Presentation is entirely variable and depends upon the type, size, and location. They are often detected on antenatal ultrasonography. Hydrops occasionally occurs, presumably as a result of vascular compression. In a series of 41 pregnancies whereby extralobar sequestration was detected antenatally [10], the lesion was detected during the second trimester on routine screening, the lesion resolved in 71.8% (28/39) of pregnancies, and hydrops was present in 9.7% (4/41). Postnatal presentation can be pneumonia, bleeding, pain, swelling, or incidental finding on imaging modalities.

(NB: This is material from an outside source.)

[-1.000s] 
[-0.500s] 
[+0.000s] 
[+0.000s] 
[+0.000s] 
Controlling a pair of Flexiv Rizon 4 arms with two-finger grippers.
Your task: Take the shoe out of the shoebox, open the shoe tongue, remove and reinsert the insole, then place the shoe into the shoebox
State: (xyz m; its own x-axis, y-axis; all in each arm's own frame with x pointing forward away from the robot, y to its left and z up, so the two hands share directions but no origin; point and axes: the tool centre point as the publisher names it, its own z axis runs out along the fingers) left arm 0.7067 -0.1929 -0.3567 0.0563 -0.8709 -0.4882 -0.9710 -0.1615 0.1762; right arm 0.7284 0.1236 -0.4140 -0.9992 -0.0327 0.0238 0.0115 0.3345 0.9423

The commonest sites of communication of these retroperitoneal lesions are in the left para-adrenal region with lower oesophageal and cardiooesophageal junctions (83%) [9]. Blood supply is variable with thoracic aorta, abdominal aorta, and pulmonary artery branches being the most frequent supply vessels [9].

Surgical resection is the standard treatment to alleviate symptoms and in case if concern exists regarding its malignant potential [11, 12]. Surgical approach to extralobar sequestrations involves identifying all feeding vessels and removing the lesion and its investing pleura. Arterial embolization has also been described in the management of these lesions [13, 14].

Owing to the paucity of the published literature on this topic, little is known about the outcome following resection. Patients with intrathoracic sequestrations did very well without significant complications. The majority morbidity was recurrent respiratory tract infections [15].

In conclusion, extrathoracic bronchopulmonary malformations are rare benign pathological entities. These can reach a substantial size prior to presenting with nonspecific symptoms. Despite detailed preoperative imaging, surgical extirpation is essential to alleviate symptomatology and elucidate its malignant potential.